▶ **The task**
Please give the count of lines in the listing underneath that hold "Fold", leaving out everything else.
- Opening Delimiter -
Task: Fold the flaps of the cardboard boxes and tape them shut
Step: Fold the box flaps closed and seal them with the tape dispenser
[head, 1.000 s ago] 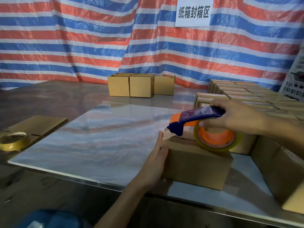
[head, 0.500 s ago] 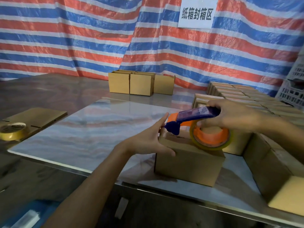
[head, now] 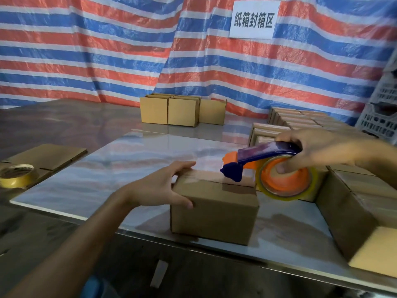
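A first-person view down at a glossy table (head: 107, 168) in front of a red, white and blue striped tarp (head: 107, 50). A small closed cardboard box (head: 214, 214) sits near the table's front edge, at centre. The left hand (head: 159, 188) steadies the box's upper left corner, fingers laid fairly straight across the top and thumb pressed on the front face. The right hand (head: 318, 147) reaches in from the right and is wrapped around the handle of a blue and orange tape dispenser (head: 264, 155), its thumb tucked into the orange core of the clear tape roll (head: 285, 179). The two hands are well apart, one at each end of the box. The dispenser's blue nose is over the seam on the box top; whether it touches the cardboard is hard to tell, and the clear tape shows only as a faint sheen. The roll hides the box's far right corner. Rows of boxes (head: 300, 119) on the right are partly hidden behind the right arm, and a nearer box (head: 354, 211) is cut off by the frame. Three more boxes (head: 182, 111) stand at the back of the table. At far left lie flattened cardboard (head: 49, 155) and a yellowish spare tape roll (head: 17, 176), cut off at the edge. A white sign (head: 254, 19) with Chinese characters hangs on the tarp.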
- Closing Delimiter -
▶ **Response area**
2